== Segment start ==

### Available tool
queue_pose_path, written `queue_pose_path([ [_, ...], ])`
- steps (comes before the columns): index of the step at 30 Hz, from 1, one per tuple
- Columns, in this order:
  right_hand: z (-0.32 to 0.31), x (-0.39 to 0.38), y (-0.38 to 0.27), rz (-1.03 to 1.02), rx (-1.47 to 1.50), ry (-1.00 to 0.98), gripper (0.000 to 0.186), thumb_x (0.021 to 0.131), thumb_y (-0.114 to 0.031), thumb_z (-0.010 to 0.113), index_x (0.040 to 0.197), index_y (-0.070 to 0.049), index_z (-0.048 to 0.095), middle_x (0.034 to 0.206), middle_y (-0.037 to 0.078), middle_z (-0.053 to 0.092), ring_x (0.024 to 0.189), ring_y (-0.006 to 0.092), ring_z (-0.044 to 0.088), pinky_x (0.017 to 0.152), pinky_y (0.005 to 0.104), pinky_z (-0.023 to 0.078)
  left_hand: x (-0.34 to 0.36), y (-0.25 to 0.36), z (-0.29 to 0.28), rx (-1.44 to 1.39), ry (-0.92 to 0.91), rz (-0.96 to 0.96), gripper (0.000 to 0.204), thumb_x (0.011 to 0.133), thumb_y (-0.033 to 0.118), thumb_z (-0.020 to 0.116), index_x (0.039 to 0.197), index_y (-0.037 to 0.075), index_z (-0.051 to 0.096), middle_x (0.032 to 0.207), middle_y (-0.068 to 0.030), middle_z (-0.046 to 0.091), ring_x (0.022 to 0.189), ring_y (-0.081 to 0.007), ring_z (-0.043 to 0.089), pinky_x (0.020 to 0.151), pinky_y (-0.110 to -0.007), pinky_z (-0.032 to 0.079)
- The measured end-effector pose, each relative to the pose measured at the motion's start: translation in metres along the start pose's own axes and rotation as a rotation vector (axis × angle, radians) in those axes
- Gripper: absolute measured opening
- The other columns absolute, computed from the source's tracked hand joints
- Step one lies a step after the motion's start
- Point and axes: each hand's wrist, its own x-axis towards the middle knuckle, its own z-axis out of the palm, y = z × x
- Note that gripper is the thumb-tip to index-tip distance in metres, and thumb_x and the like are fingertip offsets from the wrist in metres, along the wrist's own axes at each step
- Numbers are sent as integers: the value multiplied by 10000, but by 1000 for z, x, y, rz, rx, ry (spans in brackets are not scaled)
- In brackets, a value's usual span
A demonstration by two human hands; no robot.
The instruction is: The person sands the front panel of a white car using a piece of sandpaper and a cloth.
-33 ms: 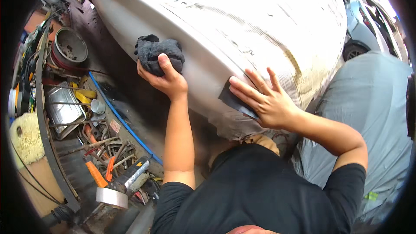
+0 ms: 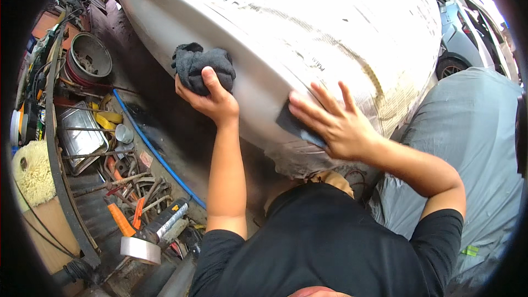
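My left hand (image 2: 212, 99) is wrapped round a bunched dark grey cloth (image 2: 202, 66), thumb on top, at the side of a white curved vehicle panel (image 2: 245, 77). My right hand (image 2: 344, 129) lies on the panel farther right, fingers fairly straight and some spread. Under those fingers is a dark sheet (image 2: 293, 125) that looks like sandpaper, pressed against the white surface. The palm covers part of the sheet, and its underside is hidden. Printed masking paper (image 2: 330, 27) covers the upper part of the panel.
At left, a metal rack (image 2: 55, 148) holds orange-handled tools (image 2: 120, 217), a tape roll (image 2: 141, 249) and a foil tray (image 2: 82, 132). Behind them stands a bucket (image 2: 91, 55). A blue hose (image 2: 157, 155) runs along the floor. To the right is a grey covered shape (image 2: 451, 137).
My right hand has slid slightly left and up over the panel, and the dark sheet has shifted a little with it. The left hand stays nearly still with the cloth.
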Motion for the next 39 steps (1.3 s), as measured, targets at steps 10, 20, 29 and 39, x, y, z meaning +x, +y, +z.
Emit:
queue_pose_path([
  [10,-22,158,33,-43,40,307,713,1014,-437,543,1612,-89,371,1698,71,314,1601,329,170,1264,653,5,-9,5,-6,-311,139,-337,566,1040,348,604,1338,-116,471,1269,-237,583,1112,-292,616,990,-411,496],
  [20,-38,328,47,75,-216,276,633,1095,-464,377,1635,-138,324,1712,49,275,1609,306,114,1282,631,0,-4,14,-9,-382,124,-439,682,1034,470,575,1366,-109,435,1275,-222,565,1144,-275,590,1003,-389,473],
  [29,-28,224,38,-118,-118,263,675,1013,-397,531,1604,-100,395,1712,55,281,1607,304,150,1280,626,-15,-9,1,-10,-449,215,-413,656,1094,485,407,1427,-79,385,1371,-233,522,1224,-297,572,1066,-430,452],
  [39,-36,239,55,-196,-138,193,700,1029,-401,551,1638,-145,321,1725,35,243,1608,327,129,1265,663,-14,-6,6,-12,-511,189,-431,803,1013,575,545,1436,-78,347,1400,-226,488,1248,-293,556,1089,-440,438],
])
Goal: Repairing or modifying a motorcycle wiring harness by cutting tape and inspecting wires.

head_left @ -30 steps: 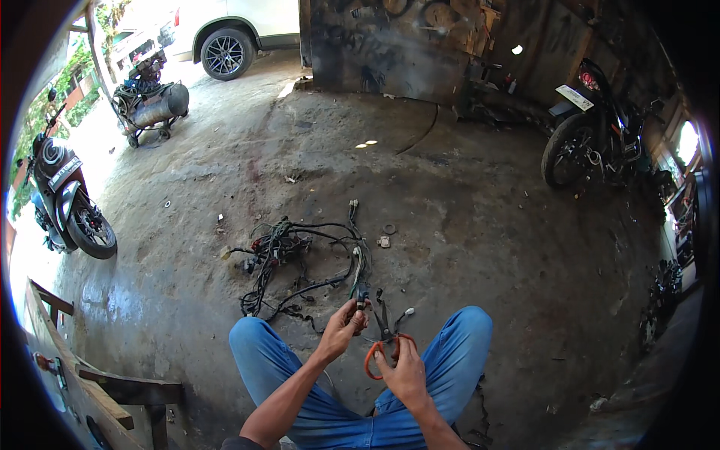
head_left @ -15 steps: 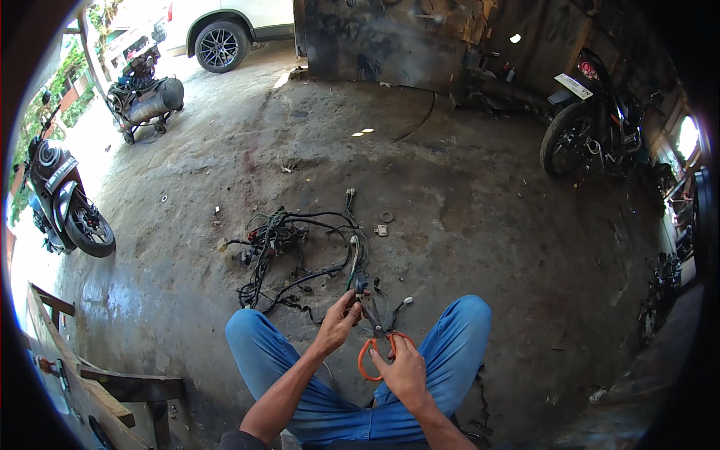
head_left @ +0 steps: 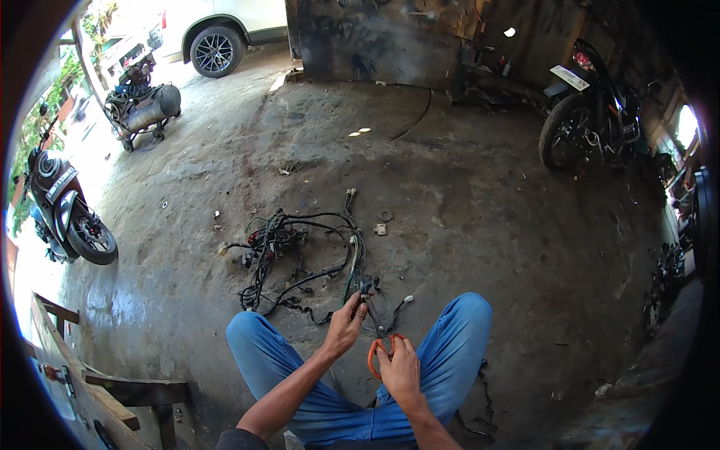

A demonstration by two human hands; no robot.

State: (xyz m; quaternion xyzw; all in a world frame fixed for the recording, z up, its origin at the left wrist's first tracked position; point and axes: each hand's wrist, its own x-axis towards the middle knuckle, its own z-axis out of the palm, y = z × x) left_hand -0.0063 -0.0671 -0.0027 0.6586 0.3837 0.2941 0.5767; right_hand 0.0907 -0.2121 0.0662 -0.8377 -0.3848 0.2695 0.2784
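Observation:
A black wiring harness (head_left: 259, 271) lies in a tangled loop on the floor, with several wires and plugs branching off it. My left hand (head_left: 345, 326) is closed on the harness's near right end, at a dark connector (head_left: 366, 284). My right hand (head_left: 400, 367) grips scissors (head_left: 381, 328) by their orange handles. Their blades point away from me, close together, with the tips beside my left fingertips at the harness. What lies between the tips is too small to tell. Right of the blades, a white plug (head_left: 408, 299) hangs on a thin wire.
A grey ring (head_left: 385, 216) and a small pale square part (head_left: 380, 229) lie beyond the harness. A wooden bench (head_left: 135, 386) stands at near left. Motorcycles (head_left: 94, 238) stand left and right (head_left: 566, 135). An air compressor (head_left: 150, 109) and a white car (head_left: 259, 22) are farther back.
The scissors' handles and blades have come closer together as my right hand closed. My left hand has shifted slightly to the right, still at the harness. The view has tilted a little.

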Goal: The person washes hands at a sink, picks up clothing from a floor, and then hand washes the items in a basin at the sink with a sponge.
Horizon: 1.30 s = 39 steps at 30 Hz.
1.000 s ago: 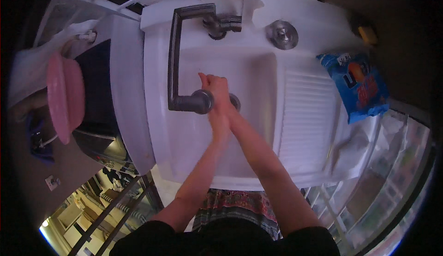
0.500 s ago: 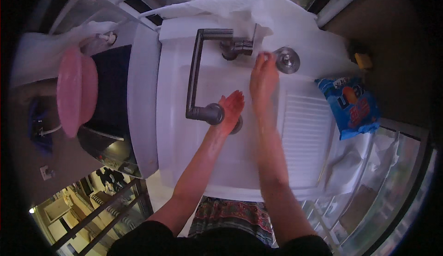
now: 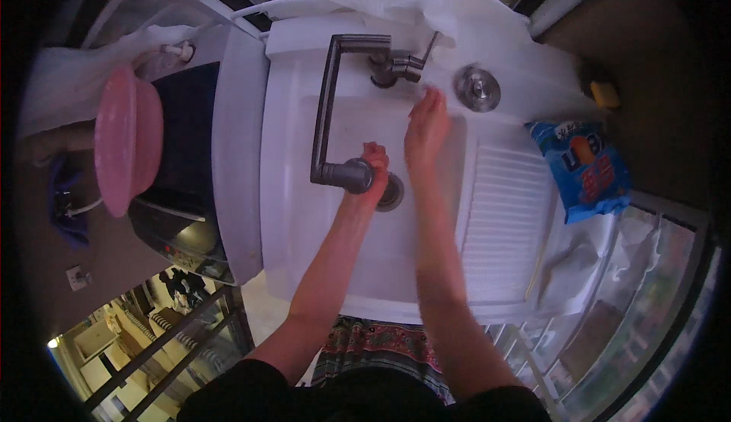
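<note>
The person's two bare hands were over a white sink (image 3: 304, 239), both forearms reaching in from the lower edge. The left hand (image 3: 378, 167) was beside the round head at the end of the grey tap (image 3: 326, 110), partly hidden by it, with the drain (image 3: 392, 194) just to its right. Its fingers looked bent and bunched, but how wide or narrow that grip was could not be told. The right hand (image 3: 426, 129) was farther up, over the right part of the basin area, its fingertips near the tap's handle (image 3: 408, 66). Those fingers lay close together, a narrow grip, slightly blurred; whether they touched the handle or held anything could not be told.

The tap stood at the back of the sink, its squared spout bending left and then toward the person. A round metal stopper (image 3: 477, 89) sat on the back ledge, right of the handle. A ribbed washboard (image 3: 506, 220) filled the sink's right side, and a blue packet (image 3: 582, 167) lay beyond it. At the left, a pink tub (image 3: 141, 136) leaned on a dark-topped machine (image 3: 190, 110).
</note>
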Available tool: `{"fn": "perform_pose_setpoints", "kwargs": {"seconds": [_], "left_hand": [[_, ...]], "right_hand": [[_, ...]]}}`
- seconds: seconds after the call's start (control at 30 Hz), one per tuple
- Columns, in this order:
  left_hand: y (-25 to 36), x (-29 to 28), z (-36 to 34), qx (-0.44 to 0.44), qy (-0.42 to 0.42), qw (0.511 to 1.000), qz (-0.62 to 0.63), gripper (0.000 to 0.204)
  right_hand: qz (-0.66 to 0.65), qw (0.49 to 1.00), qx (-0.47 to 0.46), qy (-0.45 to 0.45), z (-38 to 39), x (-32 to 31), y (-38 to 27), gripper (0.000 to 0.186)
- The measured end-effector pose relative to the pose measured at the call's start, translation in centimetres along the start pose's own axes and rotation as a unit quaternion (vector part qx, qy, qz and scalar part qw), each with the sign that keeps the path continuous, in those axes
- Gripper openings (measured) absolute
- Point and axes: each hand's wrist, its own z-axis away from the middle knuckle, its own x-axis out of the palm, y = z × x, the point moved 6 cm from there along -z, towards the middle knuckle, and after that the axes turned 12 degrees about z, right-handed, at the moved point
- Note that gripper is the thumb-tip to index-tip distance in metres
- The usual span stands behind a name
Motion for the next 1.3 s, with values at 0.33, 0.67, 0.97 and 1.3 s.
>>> {"fn": "perform_pose_setpoints", "kwargs": {"seconds": [0.33,0.67,0.97,1.3], "left_hand": [[2.1,2.2,-2.1,0.328,0.177,0.505,-0.779,0.03],[-1.6,0.5,4.6,0.37,0.113,0.699,-0.601,0.036],[1.4,-6.2,2.9,0.2,0.213,0.795,-0.532,0.045],[-0.3,-3.8,-1.3,0.121,0.143,0.842,-0.507,0.05]], "right_hand": [[-0.439,0.816,0.303,-0.223,13.3,8.6,9.5,0.051],[-0.01,0.932,0.114,-0.344,8.6,11.3,6.7,0.023],[-0.26,0.879,0.299,-0.265,6.6,12.5,9.8,0.018],[0.175,0.963,-0.148,-0.139,10.2,5.4,7.0,0.072]]}}
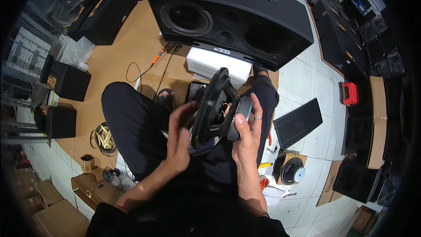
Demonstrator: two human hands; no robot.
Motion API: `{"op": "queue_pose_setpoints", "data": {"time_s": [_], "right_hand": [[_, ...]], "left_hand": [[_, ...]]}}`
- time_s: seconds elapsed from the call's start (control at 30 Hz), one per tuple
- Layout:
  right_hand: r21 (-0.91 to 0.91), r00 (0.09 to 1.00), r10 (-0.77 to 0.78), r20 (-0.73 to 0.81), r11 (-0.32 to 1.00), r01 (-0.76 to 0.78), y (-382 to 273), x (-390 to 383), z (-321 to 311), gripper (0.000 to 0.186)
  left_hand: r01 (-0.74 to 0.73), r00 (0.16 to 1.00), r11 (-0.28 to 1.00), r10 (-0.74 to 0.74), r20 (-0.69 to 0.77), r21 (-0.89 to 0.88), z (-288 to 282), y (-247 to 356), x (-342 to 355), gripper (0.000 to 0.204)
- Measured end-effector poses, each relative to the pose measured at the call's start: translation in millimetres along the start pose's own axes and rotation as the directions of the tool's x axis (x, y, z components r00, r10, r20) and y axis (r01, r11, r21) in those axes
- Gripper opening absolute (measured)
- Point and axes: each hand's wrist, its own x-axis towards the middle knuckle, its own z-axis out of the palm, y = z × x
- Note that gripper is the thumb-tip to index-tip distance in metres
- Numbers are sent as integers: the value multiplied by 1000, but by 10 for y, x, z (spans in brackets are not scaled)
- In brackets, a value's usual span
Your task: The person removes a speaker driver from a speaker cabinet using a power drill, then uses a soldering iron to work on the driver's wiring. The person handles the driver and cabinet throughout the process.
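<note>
A round black speaker (215,113) is hanging between the person's two hands, above the lap and between the bent knees. It is standing nearly on edge and leaning a little, its broad rim (204,112) facing left and its narrower back pointing right. The rim is looking thick, smooth and matte black. Behind it the open frame is tapering inward on dark struts, and through a gap some small copper-coloured bits (227,109) are showing. A heavy grey magnet (244,106), shaped like a thick disc, is closing off the back end.

The right hand (248,139) is gripping the magnet, thumb on the near side and fingers wrapping the outer side, one finger wearing a ring. The left hand (177,142) is opening beside the rim, thumb standing apart from blurred fingers that are reaching behind it; whether the fingertips are touching, I cannot tell.

Ahead, a large black speaker box (232,19) is showing round openings in its front, and a white foam block (215,64) is peeking out below its front edge. To the right, a smaller round speaker (290,171) is lying near a flat black panel (299,123).
</note>
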Motion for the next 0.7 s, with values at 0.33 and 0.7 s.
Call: {"op": "queue_pose_setpoints", "data": {"time_s": [0.33, 0.7], "right_hand": [[231, 864, 489, 120, 832, -504, 458, 101, 532, 52], [83, 687, 665, 293, 698, -711, 719, 319, 971, 54]], "left_hand": [[8, 927, 946, 114, -357, 323, -740, 52, -305, 47], [146, 987, 897, -159, -5, 416, -1902, 459, 514, 41]]}}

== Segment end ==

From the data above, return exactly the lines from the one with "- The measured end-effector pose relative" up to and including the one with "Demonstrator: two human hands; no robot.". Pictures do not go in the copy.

- The measured end-effector pose relative to the pose measured at the call's start, translation in centimetres along the start pose's own axes and rotation as a unit quaternion (vector part qx, qy, qz and scalar part qw), each with the sign that keeps the path continuous, in those axes
- Gripper openings (measured) absolute
- Point and axes: each hand's wrist, its own z-axis away from the middle knuckle, its own x-axis out of the palm, y = z × x, the point moved 6 cm from there along -z, towards the middle knuckle, and after that the axes turned 12 degrees about z, right-handed, at the moved point
- Note that gripper is the thumb-tip to index-tip distance in metres
- The usual span stands behind a name
Motion for the next 1.3 s, with values at 0.33, 0.67, 0.97 and 1.3 s.
>>> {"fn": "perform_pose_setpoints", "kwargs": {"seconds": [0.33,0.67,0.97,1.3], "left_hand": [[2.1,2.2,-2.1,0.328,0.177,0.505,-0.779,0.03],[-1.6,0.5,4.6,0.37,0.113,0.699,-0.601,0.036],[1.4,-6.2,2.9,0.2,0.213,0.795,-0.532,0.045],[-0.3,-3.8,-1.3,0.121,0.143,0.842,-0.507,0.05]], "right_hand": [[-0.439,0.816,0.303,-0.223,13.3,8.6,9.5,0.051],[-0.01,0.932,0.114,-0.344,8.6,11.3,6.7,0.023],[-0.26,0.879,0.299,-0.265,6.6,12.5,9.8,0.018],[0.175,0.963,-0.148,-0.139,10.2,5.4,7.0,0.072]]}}
Demonstrator: two human hands; no robot.

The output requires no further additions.